Practical Trading Considerations
For users, the process is simple: update the app, transfer USDT to stock account, and trade during Hong Kong market hours. However, several key points must be considered:
Trading is in HKD, with automatic FX conversion embedded in cost basis
No pre-market or after-hours trading
No margin or leverage in spot (for now)
Limited trading window compared to crypto markets
Exchange rate risk is embedded in positions
Gate is also offering promotional incentives, including rewards in Tencent shares and trading competitions with a total prize pool exceeding $182,000.
Conclusion
Gate’s Hong Kong stock integration is not just a product upgrade—it represents a structural bridge between crypto capital and traditional equity markets in Asia.

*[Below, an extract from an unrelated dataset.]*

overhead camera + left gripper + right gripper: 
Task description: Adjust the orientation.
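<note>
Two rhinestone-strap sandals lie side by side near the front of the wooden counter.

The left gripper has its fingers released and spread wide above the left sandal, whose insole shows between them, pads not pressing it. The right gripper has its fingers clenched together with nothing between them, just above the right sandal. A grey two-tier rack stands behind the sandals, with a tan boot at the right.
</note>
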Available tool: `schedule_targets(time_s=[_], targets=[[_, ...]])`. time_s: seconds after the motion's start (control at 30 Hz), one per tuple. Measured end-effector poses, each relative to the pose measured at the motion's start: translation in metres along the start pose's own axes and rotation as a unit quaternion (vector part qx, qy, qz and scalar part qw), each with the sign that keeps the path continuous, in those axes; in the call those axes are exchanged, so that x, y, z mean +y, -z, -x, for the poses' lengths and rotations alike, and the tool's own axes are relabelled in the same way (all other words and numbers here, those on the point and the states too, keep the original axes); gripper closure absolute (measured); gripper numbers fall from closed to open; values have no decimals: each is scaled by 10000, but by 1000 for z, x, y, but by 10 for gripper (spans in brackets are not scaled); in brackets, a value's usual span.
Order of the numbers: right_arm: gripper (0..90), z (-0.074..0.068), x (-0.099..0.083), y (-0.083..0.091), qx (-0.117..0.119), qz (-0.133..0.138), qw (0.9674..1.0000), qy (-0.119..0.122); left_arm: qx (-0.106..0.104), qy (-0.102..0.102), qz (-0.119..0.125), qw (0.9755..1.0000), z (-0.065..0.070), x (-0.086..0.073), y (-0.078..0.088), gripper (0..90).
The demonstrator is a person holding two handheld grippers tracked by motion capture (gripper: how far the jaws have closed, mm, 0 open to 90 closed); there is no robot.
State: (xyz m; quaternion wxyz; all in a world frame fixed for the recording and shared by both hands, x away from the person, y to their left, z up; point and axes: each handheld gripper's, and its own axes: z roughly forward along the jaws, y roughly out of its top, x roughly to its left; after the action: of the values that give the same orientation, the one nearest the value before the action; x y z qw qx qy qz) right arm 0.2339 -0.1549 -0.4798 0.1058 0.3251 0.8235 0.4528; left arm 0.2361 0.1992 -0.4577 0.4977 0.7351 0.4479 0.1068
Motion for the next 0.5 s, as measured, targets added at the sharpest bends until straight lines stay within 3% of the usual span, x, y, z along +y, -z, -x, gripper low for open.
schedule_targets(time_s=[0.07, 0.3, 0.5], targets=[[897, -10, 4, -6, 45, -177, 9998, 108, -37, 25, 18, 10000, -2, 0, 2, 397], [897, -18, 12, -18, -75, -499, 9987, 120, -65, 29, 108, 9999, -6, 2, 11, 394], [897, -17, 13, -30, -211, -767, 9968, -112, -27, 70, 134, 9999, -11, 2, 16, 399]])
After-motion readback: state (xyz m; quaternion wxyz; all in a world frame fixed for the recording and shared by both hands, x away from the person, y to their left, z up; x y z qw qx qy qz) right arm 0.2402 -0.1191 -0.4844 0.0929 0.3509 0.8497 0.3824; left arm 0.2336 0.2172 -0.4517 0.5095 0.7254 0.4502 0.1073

The real shift is not simply “buying stocks with USDT,” but the emergence of a unified investment environment where crypto users can manage exposure across U.S. stocks, Hong Kong equities, and digital assets within a single ecosystem.
For investors, the key question is no longer whether access exists—but how to properly interpret and navigate Hong Kong equities in a changing global liquidity and geopolitical environment.